# WHAT IS EXPECTED
One number should be the full reply: how many lines of the material below contain "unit".

# SOURCE DATA
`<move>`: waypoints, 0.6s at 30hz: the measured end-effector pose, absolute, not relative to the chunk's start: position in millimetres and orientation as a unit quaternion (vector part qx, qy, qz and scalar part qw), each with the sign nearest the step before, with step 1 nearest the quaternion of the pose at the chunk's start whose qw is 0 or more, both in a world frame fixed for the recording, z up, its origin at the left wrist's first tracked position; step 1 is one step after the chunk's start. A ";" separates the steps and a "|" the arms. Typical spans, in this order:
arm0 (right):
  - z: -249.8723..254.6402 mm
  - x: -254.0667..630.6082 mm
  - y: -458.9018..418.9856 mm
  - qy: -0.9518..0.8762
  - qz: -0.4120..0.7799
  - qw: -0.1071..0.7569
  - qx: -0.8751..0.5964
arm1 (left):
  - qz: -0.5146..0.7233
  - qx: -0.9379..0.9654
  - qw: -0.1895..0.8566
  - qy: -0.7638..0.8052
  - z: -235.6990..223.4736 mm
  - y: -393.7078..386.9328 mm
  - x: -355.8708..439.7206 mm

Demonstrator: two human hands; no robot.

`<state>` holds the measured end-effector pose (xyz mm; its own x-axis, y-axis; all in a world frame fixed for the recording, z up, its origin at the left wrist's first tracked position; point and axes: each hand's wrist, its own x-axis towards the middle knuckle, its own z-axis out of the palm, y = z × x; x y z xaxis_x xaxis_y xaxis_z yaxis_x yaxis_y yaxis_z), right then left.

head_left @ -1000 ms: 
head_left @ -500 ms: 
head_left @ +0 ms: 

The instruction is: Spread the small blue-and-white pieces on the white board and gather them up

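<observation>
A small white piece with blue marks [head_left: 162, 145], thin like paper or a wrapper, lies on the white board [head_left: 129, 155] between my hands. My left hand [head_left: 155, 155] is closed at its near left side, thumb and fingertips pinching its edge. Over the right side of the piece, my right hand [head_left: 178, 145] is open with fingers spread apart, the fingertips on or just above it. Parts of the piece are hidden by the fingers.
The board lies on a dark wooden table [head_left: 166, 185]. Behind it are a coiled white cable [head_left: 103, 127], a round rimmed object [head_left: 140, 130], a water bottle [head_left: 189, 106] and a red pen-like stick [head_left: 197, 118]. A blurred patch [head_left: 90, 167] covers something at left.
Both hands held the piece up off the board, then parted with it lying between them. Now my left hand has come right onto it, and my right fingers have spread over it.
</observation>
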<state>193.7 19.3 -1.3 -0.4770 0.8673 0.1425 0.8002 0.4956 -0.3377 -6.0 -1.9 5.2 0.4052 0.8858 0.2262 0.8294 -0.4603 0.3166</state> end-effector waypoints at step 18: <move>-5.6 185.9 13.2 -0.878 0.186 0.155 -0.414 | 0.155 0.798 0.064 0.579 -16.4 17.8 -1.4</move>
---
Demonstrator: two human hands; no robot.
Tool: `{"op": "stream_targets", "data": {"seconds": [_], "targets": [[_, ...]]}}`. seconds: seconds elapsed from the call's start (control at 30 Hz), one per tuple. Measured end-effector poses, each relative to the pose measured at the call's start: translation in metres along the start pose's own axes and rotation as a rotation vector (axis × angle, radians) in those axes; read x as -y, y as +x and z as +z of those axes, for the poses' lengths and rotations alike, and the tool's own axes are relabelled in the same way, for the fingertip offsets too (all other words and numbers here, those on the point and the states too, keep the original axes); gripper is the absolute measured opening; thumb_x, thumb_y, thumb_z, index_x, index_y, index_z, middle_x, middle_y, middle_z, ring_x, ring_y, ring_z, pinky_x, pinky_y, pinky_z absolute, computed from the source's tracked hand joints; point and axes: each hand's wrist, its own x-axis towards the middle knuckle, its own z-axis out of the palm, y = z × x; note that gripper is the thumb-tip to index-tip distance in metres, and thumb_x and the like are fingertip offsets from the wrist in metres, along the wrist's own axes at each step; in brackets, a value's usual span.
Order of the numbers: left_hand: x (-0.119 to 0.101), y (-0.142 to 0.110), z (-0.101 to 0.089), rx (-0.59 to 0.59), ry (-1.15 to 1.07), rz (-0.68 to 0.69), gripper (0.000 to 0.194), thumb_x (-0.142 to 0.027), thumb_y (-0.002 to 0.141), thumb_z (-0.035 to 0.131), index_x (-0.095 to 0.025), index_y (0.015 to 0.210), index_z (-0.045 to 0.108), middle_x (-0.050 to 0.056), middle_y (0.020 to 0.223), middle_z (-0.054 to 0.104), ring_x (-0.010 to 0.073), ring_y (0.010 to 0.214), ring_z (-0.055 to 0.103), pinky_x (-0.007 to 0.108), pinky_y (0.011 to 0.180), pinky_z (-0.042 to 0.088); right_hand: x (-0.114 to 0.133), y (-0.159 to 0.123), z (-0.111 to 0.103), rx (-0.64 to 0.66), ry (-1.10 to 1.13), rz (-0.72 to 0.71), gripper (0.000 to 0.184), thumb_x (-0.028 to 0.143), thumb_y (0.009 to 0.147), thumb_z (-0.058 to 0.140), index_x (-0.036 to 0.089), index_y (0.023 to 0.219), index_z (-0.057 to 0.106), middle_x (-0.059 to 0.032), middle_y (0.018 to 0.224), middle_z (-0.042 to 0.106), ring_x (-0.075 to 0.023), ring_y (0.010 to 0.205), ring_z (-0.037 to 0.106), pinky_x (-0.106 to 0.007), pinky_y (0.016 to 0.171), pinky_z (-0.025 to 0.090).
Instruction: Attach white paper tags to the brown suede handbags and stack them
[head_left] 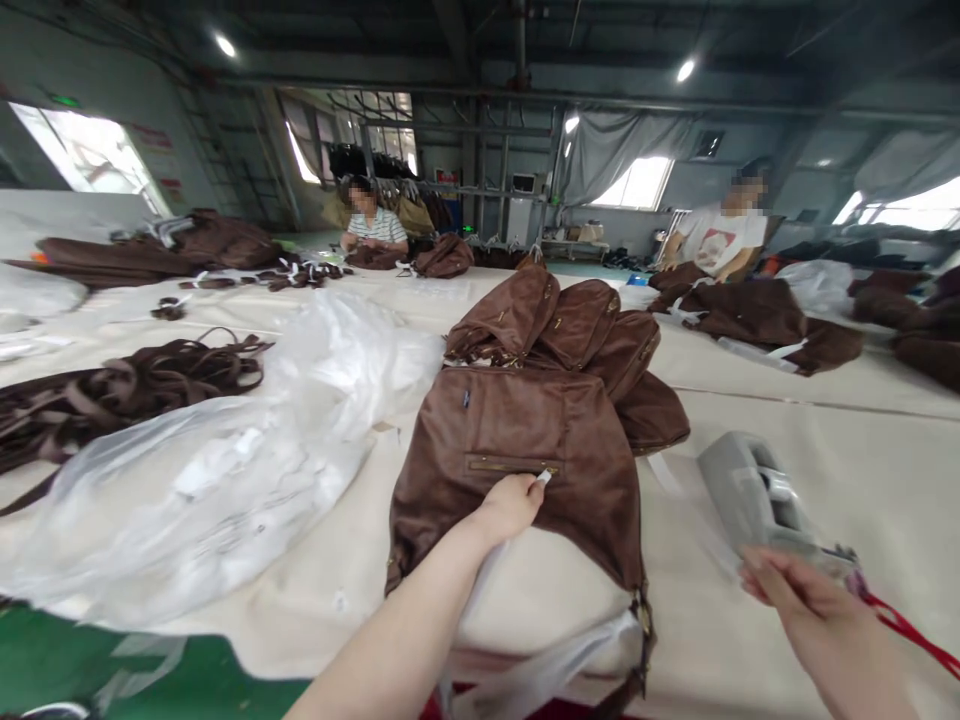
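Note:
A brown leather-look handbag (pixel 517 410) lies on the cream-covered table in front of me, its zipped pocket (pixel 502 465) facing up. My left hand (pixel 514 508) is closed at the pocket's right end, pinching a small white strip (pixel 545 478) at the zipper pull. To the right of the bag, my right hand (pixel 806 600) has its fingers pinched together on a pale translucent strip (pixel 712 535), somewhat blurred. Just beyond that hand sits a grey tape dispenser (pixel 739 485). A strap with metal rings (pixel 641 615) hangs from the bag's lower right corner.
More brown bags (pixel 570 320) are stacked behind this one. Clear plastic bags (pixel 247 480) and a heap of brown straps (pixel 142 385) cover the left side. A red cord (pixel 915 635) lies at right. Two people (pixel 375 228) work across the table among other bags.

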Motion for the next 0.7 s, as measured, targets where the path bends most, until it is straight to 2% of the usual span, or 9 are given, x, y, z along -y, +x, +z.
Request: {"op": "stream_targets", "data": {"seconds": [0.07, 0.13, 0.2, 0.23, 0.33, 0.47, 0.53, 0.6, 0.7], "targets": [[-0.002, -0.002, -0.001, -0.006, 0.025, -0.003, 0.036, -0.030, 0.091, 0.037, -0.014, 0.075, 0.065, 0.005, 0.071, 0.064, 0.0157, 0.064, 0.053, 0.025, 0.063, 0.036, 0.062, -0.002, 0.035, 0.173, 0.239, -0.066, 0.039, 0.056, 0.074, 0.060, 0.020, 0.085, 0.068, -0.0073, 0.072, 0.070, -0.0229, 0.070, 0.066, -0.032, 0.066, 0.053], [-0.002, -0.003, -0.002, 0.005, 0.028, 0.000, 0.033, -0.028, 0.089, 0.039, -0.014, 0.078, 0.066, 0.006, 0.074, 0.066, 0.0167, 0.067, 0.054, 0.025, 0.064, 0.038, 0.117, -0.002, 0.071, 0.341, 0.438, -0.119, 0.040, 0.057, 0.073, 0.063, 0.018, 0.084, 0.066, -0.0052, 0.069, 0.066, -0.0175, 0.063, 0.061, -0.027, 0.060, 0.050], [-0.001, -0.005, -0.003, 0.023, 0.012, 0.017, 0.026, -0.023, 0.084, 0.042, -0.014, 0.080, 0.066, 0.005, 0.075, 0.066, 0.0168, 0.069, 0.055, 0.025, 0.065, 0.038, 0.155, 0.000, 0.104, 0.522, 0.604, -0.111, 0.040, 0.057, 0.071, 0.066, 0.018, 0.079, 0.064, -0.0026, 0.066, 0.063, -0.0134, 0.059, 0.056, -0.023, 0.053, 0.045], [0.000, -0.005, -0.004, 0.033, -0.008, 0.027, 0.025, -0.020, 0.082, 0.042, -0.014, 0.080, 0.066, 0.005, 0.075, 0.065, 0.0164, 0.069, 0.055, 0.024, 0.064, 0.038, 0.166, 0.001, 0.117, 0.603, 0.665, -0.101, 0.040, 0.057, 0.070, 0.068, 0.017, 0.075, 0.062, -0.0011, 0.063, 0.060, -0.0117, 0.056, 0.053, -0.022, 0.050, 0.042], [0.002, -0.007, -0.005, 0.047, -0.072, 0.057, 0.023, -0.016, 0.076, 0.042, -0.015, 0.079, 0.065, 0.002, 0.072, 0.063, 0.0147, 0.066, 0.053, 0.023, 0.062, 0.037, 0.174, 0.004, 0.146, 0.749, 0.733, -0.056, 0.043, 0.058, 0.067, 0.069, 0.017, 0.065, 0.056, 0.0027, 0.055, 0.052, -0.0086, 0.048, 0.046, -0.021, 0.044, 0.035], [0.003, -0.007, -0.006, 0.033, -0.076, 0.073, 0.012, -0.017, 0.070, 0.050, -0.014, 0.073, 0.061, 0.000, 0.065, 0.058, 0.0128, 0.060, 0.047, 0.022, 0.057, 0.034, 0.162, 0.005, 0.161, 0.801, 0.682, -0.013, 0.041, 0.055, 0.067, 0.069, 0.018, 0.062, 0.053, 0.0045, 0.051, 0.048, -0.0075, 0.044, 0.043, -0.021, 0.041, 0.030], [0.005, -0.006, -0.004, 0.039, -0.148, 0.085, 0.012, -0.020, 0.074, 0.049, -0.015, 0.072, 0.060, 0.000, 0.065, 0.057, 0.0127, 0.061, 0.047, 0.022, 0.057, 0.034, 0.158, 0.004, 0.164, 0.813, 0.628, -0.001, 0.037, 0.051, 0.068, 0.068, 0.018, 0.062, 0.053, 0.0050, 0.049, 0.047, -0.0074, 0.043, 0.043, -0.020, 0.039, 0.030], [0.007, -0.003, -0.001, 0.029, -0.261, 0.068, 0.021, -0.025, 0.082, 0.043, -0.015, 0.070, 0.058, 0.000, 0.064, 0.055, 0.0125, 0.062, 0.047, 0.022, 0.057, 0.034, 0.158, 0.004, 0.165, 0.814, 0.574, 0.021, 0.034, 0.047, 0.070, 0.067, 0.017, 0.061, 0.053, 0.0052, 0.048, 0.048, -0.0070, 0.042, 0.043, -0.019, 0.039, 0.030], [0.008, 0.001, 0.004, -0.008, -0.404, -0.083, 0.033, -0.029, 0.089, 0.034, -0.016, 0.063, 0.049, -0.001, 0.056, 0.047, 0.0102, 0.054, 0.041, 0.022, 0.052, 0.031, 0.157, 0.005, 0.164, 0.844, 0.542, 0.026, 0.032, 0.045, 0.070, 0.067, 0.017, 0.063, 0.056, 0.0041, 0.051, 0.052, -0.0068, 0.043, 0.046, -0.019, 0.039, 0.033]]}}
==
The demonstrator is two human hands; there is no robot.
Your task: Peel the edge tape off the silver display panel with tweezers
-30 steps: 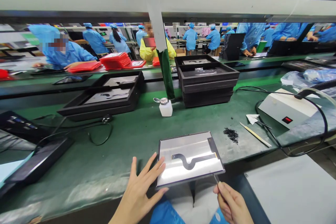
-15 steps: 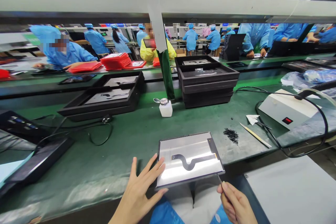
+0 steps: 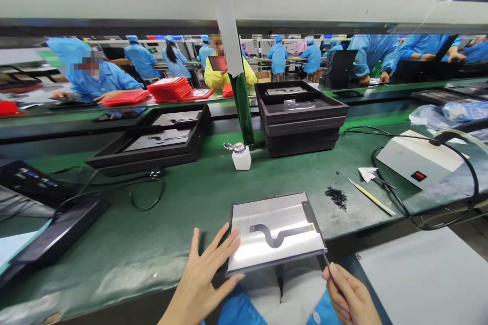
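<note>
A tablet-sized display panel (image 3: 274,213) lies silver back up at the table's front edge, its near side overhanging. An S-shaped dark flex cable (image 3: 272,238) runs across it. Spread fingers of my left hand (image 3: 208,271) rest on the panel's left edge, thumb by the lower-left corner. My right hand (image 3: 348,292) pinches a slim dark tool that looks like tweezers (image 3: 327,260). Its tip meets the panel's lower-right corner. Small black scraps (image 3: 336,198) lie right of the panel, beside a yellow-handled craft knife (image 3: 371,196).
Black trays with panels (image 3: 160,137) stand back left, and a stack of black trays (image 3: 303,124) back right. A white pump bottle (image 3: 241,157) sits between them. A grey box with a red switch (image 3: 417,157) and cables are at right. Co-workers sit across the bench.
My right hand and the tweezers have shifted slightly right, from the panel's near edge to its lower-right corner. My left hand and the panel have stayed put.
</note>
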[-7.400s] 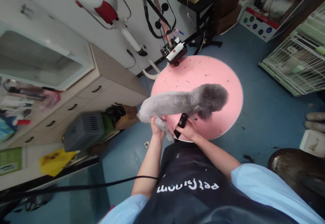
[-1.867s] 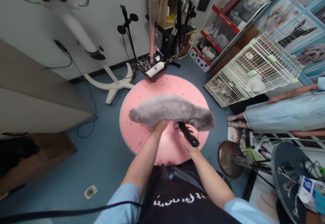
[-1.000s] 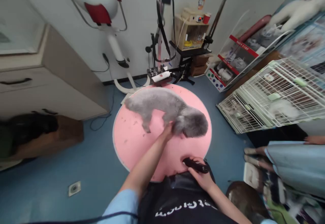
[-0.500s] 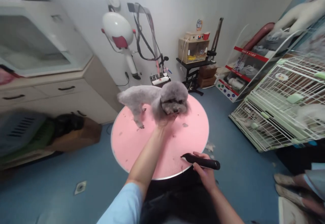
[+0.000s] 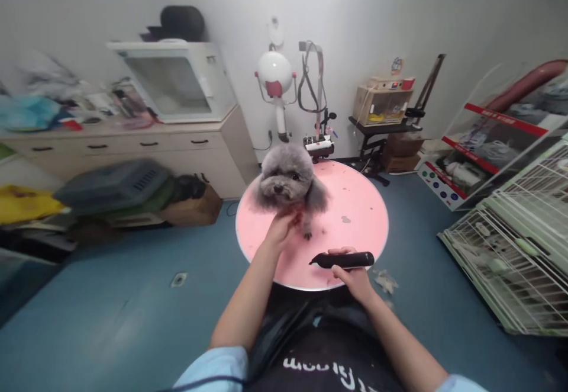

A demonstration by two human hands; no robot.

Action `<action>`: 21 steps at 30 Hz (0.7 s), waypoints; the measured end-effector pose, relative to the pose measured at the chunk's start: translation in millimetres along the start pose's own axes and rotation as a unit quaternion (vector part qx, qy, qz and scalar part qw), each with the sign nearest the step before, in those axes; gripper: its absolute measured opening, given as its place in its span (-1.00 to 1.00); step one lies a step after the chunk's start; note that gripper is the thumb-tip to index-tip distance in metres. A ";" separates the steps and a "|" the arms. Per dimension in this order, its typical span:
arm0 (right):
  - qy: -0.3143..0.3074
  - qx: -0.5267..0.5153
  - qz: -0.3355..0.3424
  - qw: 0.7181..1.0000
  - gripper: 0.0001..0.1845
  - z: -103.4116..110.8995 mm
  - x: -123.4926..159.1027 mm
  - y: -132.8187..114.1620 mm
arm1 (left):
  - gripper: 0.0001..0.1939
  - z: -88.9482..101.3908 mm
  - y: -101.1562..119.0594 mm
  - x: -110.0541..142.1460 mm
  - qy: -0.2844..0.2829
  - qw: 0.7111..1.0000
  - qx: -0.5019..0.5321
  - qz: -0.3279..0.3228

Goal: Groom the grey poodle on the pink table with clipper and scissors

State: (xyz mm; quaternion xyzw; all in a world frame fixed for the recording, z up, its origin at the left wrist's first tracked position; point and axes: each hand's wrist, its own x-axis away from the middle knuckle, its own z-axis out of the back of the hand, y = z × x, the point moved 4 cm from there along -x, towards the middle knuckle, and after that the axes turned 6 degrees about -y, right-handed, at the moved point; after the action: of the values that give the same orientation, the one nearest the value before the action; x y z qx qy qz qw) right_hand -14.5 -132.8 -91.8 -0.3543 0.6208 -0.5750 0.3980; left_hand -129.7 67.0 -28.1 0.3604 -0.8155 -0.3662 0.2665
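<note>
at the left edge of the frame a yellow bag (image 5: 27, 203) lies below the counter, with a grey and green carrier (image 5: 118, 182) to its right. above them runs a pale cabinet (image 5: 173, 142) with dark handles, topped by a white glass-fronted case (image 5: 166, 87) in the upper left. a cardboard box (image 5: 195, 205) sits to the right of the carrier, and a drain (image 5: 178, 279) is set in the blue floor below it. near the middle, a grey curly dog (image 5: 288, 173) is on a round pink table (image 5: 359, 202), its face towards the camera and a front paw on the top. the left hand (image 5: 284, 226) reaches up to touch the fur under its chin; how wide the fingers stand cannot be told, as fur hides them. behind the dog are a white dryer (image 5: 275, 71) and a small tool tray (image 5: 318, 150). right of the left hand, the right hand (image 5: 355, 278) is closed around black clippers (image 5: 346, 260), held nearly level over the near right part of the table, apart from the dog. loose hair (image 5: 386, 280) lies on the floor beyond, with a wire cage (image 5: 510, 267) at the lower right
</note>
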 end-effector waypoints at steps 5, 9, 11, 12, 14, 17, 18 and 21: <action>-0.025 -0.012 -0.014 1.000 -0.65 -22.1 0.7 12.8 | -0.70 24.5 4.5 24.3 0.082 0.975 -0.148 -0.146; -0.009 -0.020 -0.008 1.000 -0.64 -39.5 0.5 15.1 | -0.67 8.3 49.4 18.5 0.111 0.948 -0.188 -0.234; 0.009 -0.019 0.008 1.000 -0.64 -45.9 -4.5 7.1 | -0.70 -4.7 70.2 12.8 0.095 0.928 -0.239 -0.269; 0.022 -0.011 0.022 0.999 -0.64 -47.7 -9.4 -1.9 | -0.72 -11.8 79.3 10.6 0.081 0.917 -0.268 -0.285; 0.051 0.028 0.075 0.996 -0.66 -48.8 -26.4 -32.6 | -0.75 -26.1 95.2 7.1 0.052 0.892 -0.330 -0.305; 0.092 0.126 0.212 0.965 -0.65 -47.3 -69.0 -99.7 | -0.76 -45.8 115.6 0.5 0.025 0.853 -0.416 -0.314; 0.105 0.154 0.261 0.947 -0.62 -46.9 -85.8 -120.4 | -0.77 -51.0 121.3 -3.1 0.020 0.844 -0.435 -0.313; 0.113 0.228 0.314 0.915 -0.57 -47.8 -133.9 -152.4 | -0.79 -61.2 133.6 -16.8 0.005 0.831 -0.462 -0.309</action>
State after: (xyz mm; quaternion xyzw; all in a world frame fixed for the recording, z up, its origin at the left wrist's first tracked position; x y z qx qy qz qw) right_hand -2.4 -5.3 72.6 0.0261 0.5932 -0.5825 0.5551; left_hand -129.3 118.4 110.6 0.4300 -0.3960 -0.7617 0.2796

# WRITTEN RESPONSE
2